DATA |
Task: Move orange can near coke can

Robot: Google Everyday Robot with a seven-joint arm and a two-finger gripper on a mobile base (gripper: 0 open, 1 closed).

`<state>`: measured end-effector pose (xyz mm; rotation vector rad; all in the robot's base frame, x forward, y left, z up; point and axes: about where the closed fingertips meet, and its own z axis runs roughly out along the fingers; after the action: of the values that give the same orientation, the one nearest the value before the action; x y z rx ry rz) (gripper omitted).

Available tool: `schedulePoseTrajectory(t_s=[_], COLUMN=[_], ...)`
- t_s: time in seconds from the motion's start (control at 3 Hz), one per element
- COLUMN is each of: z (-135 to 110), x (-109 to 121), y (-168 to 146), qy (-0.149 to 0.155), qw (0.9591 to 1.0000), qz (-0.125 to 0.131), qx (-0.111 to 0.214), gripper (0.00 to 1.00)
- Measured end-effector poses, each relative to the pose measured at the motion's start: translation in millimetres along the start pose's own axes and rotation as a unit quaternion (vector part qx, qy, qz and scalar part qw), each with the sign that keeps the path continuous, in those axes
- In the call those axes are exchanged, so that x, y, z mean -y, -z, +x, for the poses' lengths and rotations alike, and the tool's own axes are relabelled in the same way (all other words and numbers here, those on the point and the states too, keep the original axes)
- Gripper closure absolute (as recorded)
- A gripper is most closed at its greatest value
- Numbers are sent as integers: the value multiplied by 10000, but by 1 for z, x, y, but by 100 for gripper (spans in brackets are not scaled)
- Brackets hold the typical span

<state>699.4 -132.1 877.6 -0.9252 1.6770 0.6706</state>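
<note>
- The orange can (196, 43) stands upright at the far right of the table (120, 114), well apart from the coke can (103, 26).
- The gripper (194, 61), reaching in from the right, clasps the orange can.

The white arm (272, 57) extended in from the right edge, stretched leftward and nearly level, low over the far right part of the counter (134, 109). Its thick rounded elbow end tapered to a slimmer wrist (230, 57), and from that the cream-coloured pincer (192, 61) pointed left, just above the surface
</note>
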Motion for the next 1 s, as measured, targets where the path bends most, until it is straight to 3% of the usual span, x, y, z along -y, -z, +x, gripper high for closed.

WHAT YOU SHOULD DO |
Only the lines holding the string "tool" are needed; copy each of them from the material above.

RESPONSE AREA |
Available tool: `schedulePoseTrajectory(t_s=[_], COLUMN=[_], ...)`
- In the call those axes are exchanged, so that x, y, z mean -y, -z, +x, for the poses' lengths and rotations alike, and the tool's own axes are relabelled in the same way (all other words and numbers here, those on the point and the states too, keep the original axes)

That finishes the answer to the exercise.